His last works showed him as an old glory for which time had not passed in pail, but still retained the prestige and consideration of one of the most important actors of the second half of the twentieth century.
Of great appeal, Newman knew how to go beyond being a simple “pretty face” to demonstrate professionalism, interest and concern for the way of interpreting and analyzing the intricacies of his characters; Always considered that the cinema is more than pure entertainment.
His actions almost always had the tint of commitment, and although diversity was logical in someone with an activity as extensive as him, he always shown in conflicting types, uncomfortable in a society that they do not like even if they have no choice but to live in it and Adapt to an environment that they consider very questionable.

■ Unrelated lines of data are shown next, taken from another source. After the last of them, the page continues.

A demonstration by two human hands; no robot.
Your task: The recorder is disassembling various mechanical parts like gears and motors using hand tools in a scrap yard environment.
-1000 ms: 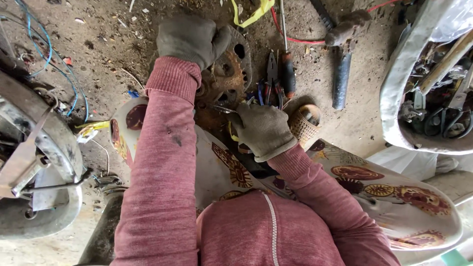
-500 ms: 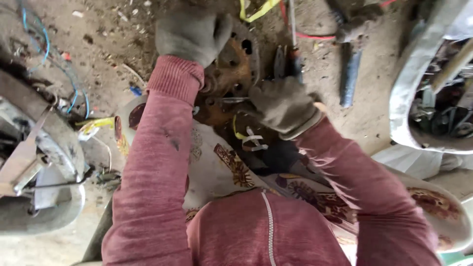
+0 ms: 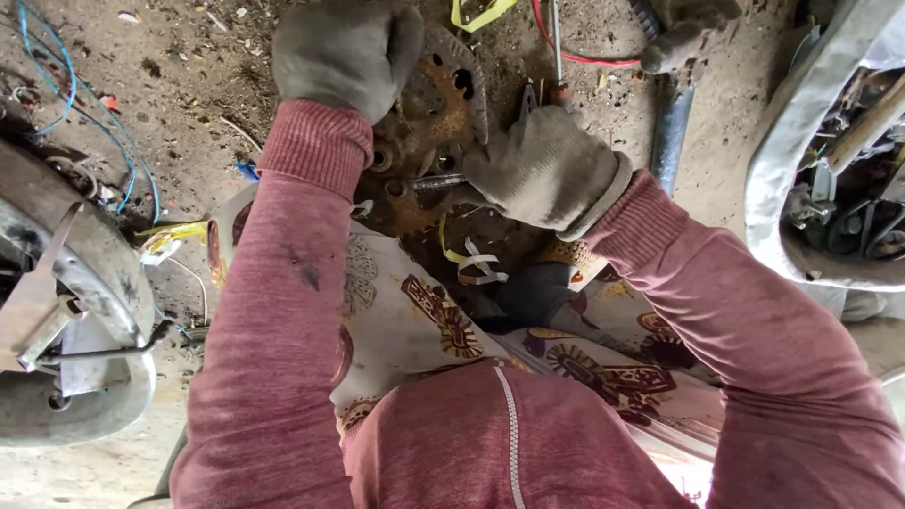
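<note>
Rusty round metal disc with holes (image 3: 429, 113) stands on edge above the patterned cloth (image 3: 405, 311). Left gloved hand (image 3: 344, 52) clamps its top rim. Right gloved hand (image 3: 547, 170) grasps a short metal tool (image 3: 436, 182), long axis horizontal, tip pointing left into the disc's centre.

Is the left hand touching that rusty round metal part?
Touching. The head view shows the gloved left hand gripping the top edge of the rusty metal disc, its fingers wrapped over the rim with no gap visible.
</note>
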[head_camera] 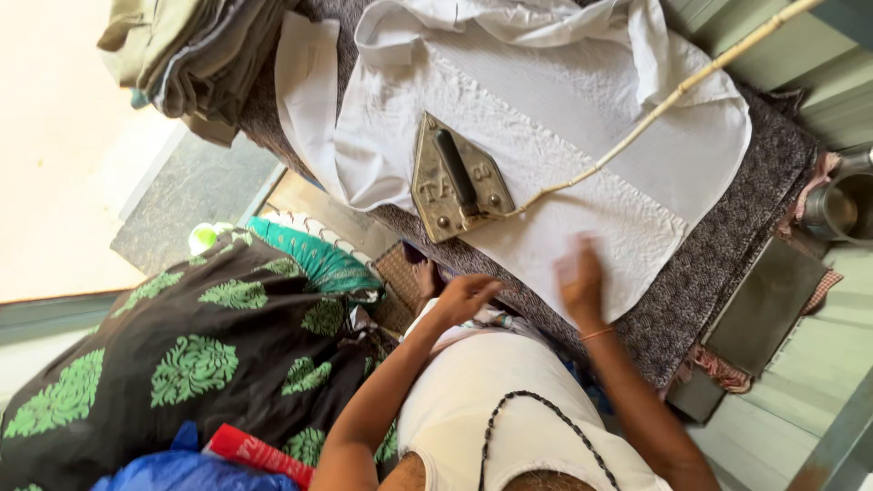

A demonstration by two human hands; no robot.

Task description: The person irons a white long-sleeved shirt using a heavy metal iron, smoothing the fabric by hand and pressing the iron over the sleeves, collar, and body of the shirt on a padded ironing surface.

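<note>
Both hands work at the near edge of the padded desk (727,264), and neither grip holds anything. Right hand (580,280), blurred, lies flat with fingers stretched on the lower part of the white garment (582,118), pressing the cloth against the padding; a thin orange band circles that wrist. Left hand (466,297) hovers loosely curled, palm partly up, just off the desk edge beside the garment's hem, grasping nothing and touching nothing that can be made out.

Just beyond the two hands, the metal iron (457,178) stands flat on the garment, unattended, its dark handle running along its length and its point turned away from the person. A pale cord (673,95) leads from its rear edge across the cloth toward the upper right corner. The garment itself is spread over most of the desk, collar and sleeves bunched at the far end.

Farther out, a stack of folded clothes (195,55) in drab tones sits at the far left end of the desk. A black cloth with green motifs (182,355) lies heaped to the person's left, with a blue bag (173,468) and a red packet (259,452) at its near edge. A metal cup (841,209) stands off the right end of the desk.
</note>
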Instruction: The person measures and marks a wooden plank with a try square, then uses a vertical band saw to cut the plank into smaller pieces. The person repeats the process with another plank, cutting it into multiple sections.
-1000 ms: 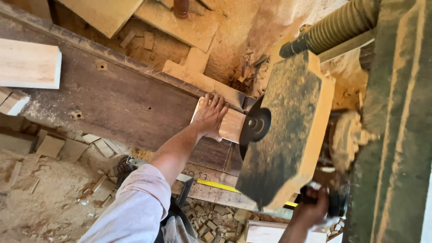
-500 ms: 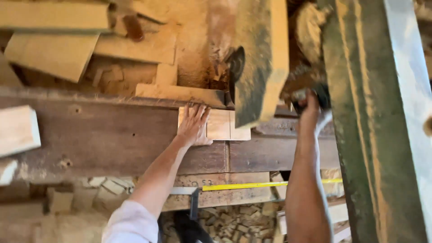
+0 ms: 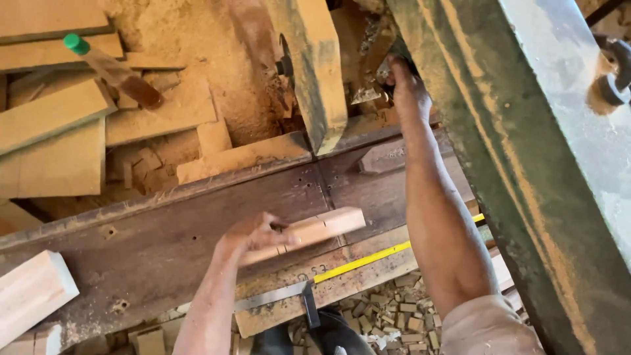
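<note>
Left hand laid over a pale wood block, fingers curled round its near end, pressing it flat on the dark worktop. Block jutting toward 3 o'clock past the fingertips, free end bare. Just below, at 6 o'clock, a yellow ruler strip running along the worktop's front edge. Right hand stretched up toward 1 o'clock, closed on something dark beside the green machine frame; exact grip hidden, cannot tell. Saw guard, a thick sawdust-coated slab, standing at 12 o'clock just left of that hand. Loose planks piled at 10 o'clock, with a green-capped bottle lying on them. Offcuts scattered on the floor at 5 o'clock.
</note>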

He was undoubtedly one of the forerunners of the anti-star concept, and he demonstrated this in 2002, when he was about to turn 78 on Broadway after almost four decades of absence with a new Adaptation of the classic by Thornton Wilder , Our Town .
Great amateur to the cars, participated in professional races. He created various types of business in which, with the coverage of his popularity, he sometimes sought part of the profits to revitalize on groups in need; Also held positions in the United Nations, although for a short time.
His love life was discreet for what is usual in Hollywood: his marriage to actress Joanne Woodward was an example of stability.
With a half-century career behind him and 57 films in his filmography, Newman announced in 2003 his retirement. Undoubtedly, his long career has made him one of the legends of American cinema, in the same style as the most famous actors of the past.
Intelligent and of exceptional physical appeal, for many years his name alone was enough to bring people to the movies. Some of his works are among the most important of the medium realized since the fifties.